Experience in Fine-Tuning a Cross-Encoder Model
nguyenvannghiem0312 opened this issue · 4 comments
I am currently working on a project involving model retrieval, and I plan to use a bi-encoder + cross-encoder approach for retrieval. However, I have encountered an issue while training the cross-encoder model.
Specifically, when using only a pretrained model that hasn’t been fine-tuned on my domain-specific data, the cross-encoder improves performance by 5% after applying the bi-encoder. However, after fine-tuning the bi-encoder model, the performance improves significantly, but when I pass it through the cross-encoder, the results deteriorate substantially—by around 10%.
I tried fine-tuning the cross-encoder using a 1:3 ratio of positive to negative samples, with the negative samples being retrieved from the bi-encoder model. Could I ask for valuable advice from everyone on training a cross-encoder model?
In my experience, negative sampling is very important when training a cross encoder. You said "I tried fine-tuning the cross-encoder using a 1:3 ratio of positive to negative samples, with the negative samples being retrieved from the bi-encoder model." I used the same method, but let me share my experience. The bi-encoder used for negative sampling used BAAI/BGE-m3, and the harder the negative sampling, the better the performance. That is, sampling between 0.5-0.8 and the similarity between the anchor and the negative showed higher performance than sampling at 0.3-0.5. (In my case, the optimal similarity for negative sampling was 0.5-0.8.) Also, easy negatives (random negatives) actually worsened the performance. With this in mind, I recommend that you train the cross-encoder by sampling only hard negatives with a cosine similarity of 0.5-0.8 when negative sampling. Additionally, the performance was higher when the number of negatives was 8 than when it was 4. Therefore, it is recommended to increase the number of negatives and try training.
Very valuable insight, thanks @daegonYu.
I've also heard that some model authors add a small amount of "random negatives" beyond the hard negatives. Otherwise the model can get a bit "lost" when it comes to easy cases, as it was only trained on really hard cases.
I thought this was an interesting paper that also mentions the random negatives: https://huggingface.co/papers/2411.11767 (Section 6: Discussion > Negatives in Training)
Personally, I don't have too much experience with Cross-Encoders yet, although I expect to soon be working on CE's a lot more.
- Tom Aarsen
Thank you @daegonYu and @tomaarsen for your response,
Thanks to your advice, I’ve gotten some results from my experiments. When I used only hard negatives from the top-3-5-7 of the bi-encoder, my cross-encoder model struggled to learn and gradually deteriorated. So, I tried a new approach: selecting the top 3 negatives with scores below 0.85 and combining them with 4 random negatives (a 1:7 ratio). Additionally, I ensured that each batch (a multiple of 8) adhered to this ratio. Surprisingly, this was the first time the experiment showed promise (MRR@10 improved from 54% to 66%).
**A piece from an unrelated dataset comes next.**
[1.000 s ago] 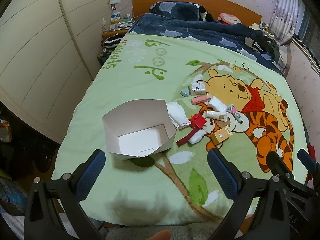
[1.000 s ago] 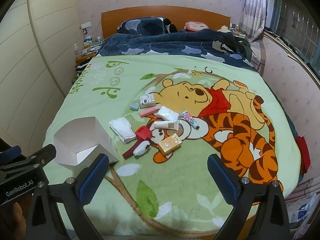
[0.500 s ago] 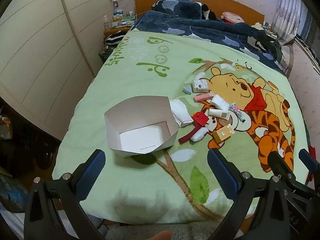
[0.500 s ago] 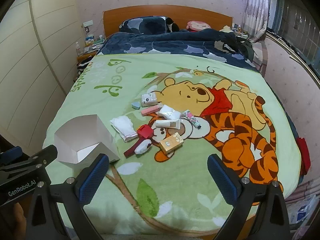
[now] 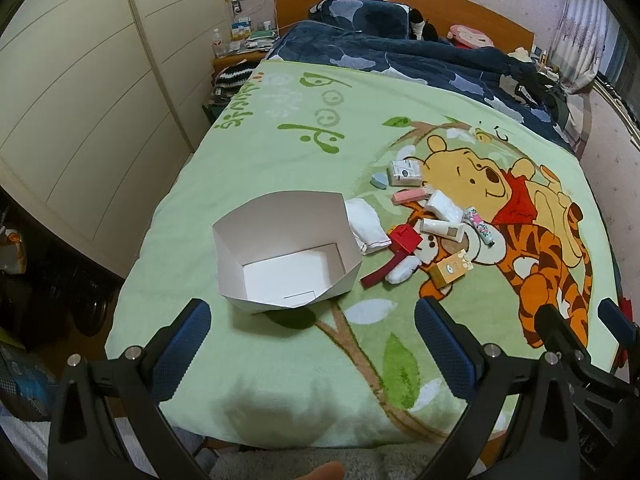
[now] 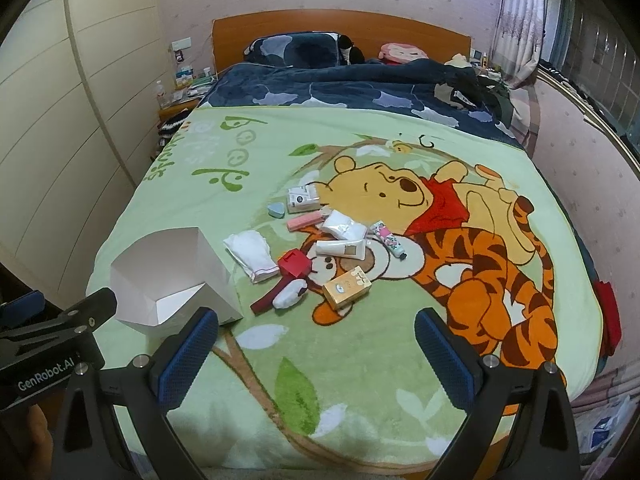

However, the results were still not great, especially since the bi-encoder had already reached 68%. Honestly, I wasn’t expecting the cross-encoder alone to deliver great results. Then, I visualized the results from both the bi-encoder and the cross-encoder and realized they should be combined rather than used independently. So, I combined them using a 2:8 ratio (0.2 * ranker + 0.8 * embedding), and my MRR@10 improved to 75%.
I think that in my domain, the cross-encoder struggles to perform well, or perhaps my model isn’t large enough (the cross-encoder I used has only 100M parameters). Alternatively, I might need a more advanced training technique. Either way, combining the scores has given me quite impressive results.
I'm happy to hear that performance has improved!
It is noteworthy that the performance did not improve when using the hard negatives of top-3-5-7, but then when using the data of the top 3 negatives with scores below 0.85 and combining them with 4 random negatives (a 1:7 ratio), the performance improved.
It might be a good idea to experiment with increasing the model size and changing the ratio of hard to random negatives.